From the outside Triratna can look like a homogenous organisation, but from within for much of our history it’s looked more anarchic and un-systematic, relying on personal connections with each project or centre financially and legally independent. This has had many advantages but one significant disadvantage is that when relations have broken down there haven’t always been sufficient formal or consistent ways of acknowledging and repairing harm or restoring connection.
We place a high value on friendship in our community. One of our core, even defining, principles is kalyana mitrata which translates from the Sanskrit as friendship with what is good, noble or auspicious in each other. Given how central this value is, it is important for us to recognise that sometimes not enough has been done to repair these relationships when they break. This is the area we hope to address.

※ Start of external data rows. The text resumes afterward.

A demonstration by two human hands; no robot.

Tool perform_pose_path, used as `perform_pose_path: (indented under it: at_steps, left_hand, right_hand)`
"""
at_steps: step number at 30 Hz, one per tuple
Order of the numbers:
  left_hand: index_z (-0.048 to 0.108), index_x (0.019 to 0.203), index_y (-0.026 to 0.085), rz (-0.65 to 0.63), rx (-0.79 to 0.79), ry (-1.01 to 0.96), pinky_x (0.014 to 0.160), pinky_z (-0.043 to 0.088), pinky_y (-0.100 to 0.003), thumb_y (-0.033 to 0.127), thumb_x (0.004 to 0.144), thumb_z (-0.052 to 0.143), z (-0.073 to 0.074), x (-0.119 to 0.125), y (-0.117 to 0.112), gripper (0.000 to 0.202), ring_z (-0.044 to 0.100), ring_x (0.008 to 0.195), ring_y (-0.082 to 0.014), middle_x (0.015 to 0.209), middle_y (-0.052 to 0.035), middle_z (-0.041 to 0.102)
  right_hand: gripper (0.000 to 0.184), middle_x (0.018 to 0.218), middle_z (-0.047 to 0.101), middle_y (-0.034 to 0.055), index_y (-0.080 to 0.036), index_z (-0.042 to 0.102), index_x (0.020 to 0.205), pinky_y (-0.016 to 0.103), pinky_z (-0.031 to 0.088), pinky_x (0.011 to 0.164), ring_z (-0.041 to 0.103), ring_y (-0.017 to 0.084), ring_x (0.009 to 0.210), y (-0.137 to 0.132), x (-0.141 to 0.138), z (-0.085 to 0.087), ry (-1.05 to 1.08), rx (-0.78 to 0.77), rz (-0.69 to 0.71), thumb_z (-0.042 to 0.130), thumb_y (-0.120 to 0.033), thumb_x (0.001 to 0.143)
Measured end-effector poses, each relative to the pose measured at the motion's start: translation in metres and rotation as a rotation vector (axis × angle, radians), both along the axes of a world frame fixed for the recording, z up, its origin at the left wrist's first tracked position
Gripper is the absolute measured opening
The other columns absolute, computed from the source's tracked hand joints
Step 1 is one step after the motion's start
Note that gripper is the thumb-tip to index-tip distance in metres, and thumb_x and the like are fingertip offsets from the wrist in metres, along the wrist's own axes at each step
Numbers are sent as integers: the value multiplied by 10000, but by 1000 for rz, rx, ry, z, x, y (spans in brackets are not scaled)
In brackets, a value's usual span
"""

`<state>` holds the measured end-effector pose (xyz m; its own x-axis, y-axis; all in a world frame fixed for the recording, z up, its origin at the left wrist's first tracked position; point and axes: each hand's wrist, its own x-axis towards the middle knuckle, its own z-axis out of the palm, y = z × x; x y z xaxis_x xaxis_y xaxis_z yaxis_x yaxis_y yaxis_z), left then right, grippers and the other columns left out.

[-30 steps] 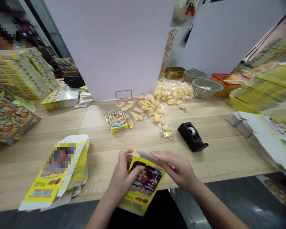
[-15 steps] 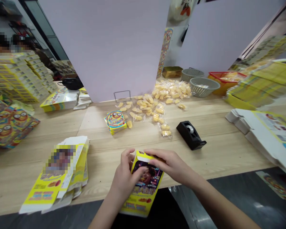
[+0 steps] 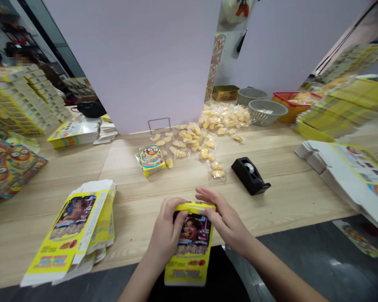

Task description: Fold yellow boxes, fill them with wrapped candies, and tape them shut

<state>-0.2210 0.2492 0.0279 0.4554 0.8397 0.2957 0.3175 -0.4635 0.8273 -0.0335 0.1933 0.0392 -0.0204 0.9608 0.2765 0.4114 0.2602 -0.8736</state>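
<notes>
I hold a yellow printed carton (image 3: pixel 190 251) upright at the near edge of the wooden table (image 3: pixel 290 184). My left hand (image 3: pixel 165 235) wraps round the carton's left side with the thumb on its front. My right hand (image 3: pixel 225 220) presses on the carton's top right corner, where the yellow top flap lies folded down flat. Just left of my hands lies a stack of flat unfolded yellow cartons (image 3: pixel 72 226).
A black tape dispenser (image 3: pixel 250 175) sits right of centre. Wrapped yellow sweets (image 3: pixel 204 134) are heaped at the back, with a small colourful pack (image 3: pixel 150 159) beside them. Grey baskets (image 3: pixel 266 111) and a red one stand behind. Piles of boxes fill both sides.
The carton has turned upright and square to me. Its top flap, open a second ago, is now pressed down shut under my right hand.
</notes>
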Motion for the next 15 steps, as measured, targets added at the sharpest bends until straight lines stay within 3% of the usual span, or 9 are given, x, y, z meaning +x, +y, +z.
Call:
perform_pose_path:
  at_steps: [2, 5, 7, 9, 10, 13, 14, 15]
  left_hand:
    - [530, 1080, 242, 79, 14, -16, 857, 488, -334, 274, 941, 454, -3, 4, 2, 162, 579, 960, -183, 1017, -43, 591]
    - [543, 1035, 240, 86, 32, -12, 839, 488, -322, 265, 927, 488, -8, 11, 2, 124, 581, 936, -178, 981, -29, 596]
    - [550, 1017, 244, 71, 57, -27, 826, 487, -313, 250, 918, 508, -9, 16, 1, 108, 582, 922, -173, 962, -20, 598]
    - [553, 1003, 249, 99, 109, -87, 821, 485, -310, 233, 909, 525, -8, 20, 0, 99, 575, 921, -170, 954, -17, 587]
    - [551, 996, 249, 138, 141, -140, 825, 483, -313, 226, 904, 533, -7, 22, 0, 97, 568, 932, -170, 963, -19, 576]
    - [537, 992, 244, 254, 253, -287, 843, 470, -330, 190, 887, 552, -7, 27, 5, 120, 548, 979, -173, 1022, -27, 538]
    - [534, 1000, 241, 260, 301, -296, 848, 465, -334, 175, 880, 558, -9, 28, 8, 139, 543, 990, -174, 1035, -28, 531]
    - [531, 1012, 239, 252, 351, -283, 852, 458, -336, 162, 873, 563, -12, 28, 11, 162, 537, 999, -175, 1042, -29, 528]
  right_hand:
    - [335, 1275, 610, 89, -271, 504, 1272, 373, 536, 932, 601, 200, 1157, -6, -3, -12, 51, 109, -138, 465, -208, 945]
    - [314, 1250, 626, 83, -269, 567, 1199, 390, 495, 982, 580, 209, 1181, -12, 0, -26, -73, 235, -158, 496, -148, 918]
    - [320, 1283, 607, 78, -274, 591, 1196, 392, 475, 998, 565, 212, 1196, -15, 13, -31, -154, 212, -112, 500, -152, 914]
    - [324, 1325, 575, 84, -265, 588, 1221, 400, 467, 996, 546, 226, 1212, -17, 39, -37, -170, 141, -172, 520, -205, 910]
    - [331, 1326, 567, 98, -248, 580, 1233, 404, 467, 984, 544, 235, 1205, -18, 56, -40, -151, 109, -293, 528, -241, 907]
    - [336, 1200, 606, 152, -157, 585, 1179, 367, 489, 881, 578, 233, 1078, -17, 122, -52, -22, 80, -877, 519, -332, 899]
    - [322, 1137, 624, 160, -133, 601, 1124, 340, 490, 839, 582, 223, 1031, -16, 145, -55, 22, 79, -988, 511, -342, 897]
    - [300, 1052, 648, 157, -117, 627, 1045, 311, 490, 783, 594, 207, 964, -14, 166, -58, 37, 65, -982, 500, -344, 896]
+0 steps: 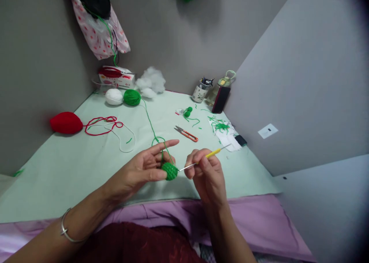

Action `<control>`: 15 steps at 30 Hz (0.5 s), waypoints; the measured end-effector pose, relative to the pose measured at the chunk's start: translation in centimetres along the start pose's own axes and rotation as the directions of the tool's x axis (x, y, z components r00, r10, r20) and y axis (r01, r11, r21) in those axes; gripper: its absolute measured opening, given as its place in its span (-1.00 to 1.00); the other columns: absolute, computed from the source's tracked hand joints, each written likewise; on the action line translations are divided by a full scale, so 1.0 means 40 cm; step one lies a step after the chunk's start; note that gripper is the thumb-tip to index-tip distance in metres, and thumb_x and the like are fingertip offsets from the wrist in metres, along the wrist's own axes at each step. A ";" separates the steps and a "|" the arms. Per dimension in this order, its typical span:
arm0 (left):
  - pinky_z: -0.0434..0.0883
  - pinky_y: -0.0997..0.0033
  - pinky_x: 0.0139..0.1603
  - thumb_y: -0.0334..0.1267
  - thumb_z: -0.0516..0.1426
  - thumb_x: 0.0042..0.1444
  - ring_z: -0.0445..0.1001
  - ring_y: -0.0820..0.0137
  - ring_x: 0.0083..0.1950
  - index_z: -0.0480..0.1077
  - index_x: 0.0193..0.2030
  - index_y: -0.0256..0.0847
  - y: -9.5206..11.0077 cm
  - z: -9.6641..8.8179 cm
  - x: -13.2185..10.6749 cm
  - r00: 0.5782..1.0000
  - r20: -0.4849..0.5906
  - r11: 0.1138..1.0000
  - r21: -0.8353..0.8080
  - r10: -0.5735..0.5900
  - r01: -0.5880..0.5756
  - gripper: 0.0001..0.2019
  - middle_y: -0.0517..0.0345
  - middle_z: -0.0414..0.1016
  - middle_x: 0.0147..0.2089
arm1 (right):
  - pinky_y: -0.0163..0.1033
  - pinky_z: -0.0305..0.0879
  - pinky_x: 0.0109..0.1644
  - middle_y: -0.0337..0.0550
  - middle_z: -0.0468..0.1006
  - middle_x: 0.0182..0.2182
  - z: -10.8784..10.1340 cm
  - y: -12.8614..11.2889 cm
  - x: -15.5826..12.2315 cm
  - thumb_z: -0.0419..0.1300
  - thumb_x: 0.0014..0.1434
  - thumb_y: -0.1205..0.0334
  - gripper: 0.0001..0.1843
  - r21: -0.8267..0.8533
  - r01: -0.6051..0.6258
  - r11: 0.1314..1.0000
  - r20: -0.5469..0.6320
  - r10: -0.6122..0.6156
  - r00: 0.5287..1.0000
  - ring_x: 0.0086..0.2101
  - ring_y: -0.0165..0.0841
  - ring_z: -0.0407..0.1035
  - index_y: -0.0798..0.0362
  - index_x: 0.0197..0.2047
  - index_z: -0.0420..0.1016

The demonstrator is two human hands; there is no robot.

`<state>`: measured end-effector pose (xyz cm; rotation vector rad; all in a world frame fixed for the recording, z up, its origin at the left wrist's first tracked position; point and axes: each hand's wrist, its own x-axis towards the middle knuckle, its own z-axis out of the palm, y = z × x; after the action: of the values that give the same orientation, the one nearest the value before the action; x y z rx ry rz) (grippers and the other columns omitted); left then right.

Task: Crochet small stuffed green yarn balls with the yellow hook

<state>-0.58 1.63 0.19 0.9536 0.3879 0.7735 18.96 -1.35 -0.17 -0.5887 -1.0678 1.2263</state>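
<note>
Between the thumb and fingers of my left hand (144,166) is a small green crochet piece (170,171), rounded in shape. A strand of green yarn (149,119) loops over my raised left index finger and runs back to a green yarn ball (132,97). My right hand (208,171) grips a crochet hook (212,153) by its yellow handle. The hook's metal tip points left and meets the right edge of the green piece; whether it sits inside a stitch is too small to tell.
Beyond my hands lie orange-handled thread snips (186,134) and a small green crocheted bit (188,112). At left are a red yarn ball (66,123) and a white yarn ball (114,96). White stuffing (151,81), a pen cup (199,93), a phone (221,100) and green scraps (221,126) line the back and right.
</note>
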 end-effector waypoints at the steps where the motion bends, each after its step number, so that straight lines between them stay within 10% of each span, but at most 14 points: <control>1: 0.33 0.33 0.01 -0.31 0.40 0.07 0.43 0.36 -0.08 0.33 0.42 0.00 -0.004 0.002 0.001 0.999 -0.031 0.996 0.078 0.033 -0.031 -0.25 0.16 0.46 -0.11 | -0.31 0.37 -0.38 -0.21 0.65 -0.42 0.005 0.008 -0.001 0.28 0.34 0.14 -0.84 -0.025 0.026 0.999 0.007 -0.026 1.000 -0.49 -0.44 0.42 -0.05 -0.25 0.67; 6: 0.28 0.22 0.22 -0.32 0.40 0.08 0.41 0.32 0.03 0.23 0.48 0.02 -0.014 0.012 0.002 0.960 -0.184 0.907 0.402 0.213 -0.124 -0.17 0.22 0.41 -0.13 | -0.19 0.43 -0.23 -0.11 0.70 -0.24 0.009 0.040 -0.001 0.29 0.33 0.15 -0.86 -0.307 0.214 0.927 0.016 -0.220 0.975 -0.21 -0.28 0.52 -0.09 -0.18 0.71; 15: 0.28 0.18 0.24 -0.33 0.36 0.13 0.43 0.32 0.02 0.17 0.51 -0.02 0.007 0.002 -0.010 0.961 -0.142 0.848 0.512 0.238 -0.135 -0.17 0.22 0.45 -0.14 | -0.24 0.44 -0.33 -0.16 0.68 -0.33 0.005 0.024 0.016 0.27 0.33 0.01 -0.76 -0.161 0.033 0.986 -0.011 -0.035 0.999 -0.44 -0.40 0.46 -0.01 -0.26 0.53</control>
<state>-0.92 1.38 0.46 1.4213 0.7026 0.9768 18.32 -0.50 -0.66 -0.6988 -1.1682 1.1117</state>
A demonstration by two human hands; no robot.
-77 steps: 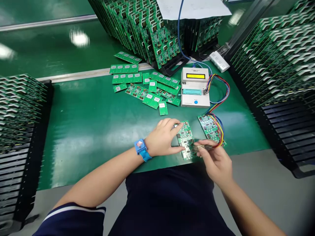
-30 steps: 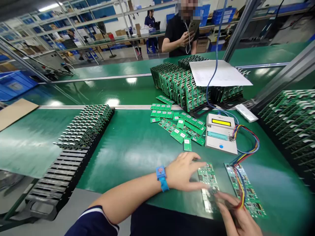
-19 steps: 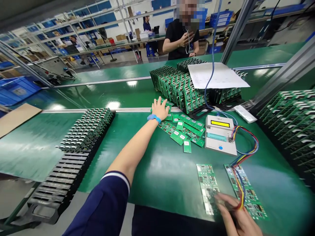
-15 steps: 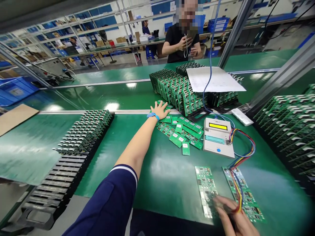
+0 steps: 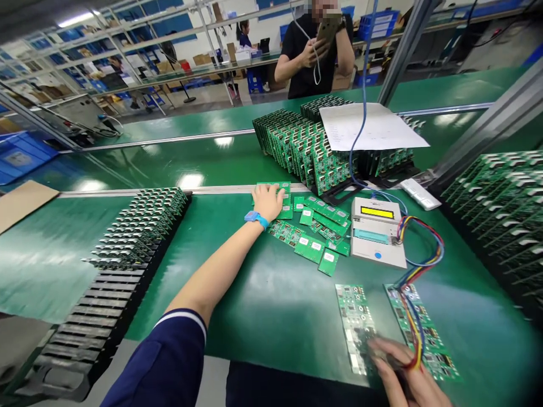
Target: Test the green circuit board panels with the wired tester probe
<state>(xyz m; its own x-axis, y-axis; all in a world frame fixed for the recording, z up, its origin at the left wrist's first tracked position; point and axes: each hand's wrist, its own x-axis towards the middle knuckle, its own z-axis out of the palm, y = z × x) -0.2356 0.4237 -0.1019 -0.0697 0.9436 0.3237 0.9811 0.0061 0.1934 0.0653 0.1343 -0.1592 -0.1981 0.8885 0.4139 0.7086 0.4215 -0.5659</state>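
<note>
My left hand (image 5: 268, 202) reaches out to the far side of the bench and rests on green circuit boards (image 5: 287, 211), fingers somewhat apart and slightly bent, gripping nothing that I can see. Near the front edge, my right hand (image 5: 409, 373) is closed on a wired probe whose multicoloured wires (image 5: 418, 339) run to a programmer (image 5: 376, 251) with a yellow screen. The probe's tip is at the lower part of a circuit board strip (image 5: 353, 316); the fingers partly hide it. Under the wires lies another board strip (image 5: 428, 333).
Racks of upright boards stand at the back (image 5: 292, 147), right (image 5: 500, 209) and left (image 5: 139, 226). Loose boards (image 5: 309, 249) lie between my left hand and the programmer. A paper sheet (image 5: 373, 127) covers part of the back rack. Across the bench, a person (image 5: 314, 62) holds a phone.
My left hand has drawn back slightly towards the left, its fingers less spread. Boards under it and the loose boards nearby have shifted. My right hand stays at the same strip.
</note>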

1. Offering a restorative process
What we have in mind is offering a reconciliation process that begins with working out the most appropriate ways of responding to different types of disharmony and unskillfulness. In an Order and community where celibacy is not a requirement we have recognised for many years that sexual relationships between a preceptor and those they ordain can be problematic or harmful. We have also long recognised that teachers at our Buddhist Centres should not start a relationship while they are someone’s main connection with Buddhism and Triratna. And that that any prospective sexual relationship between someone in a teaching role and a less experienced person, even if they are not the person’s main connection, is discussed openly with other Order members to make sure there is sufficient awareness and personal accountability on the part of those concerned. Our model ethical guidelines for teachers in Triratna go into more details on this area.
Recognising this, we will explore how any reconciliation or restorative process could help those men who had sexual relations with Sangharakshita in the 1970’s and 1980’s.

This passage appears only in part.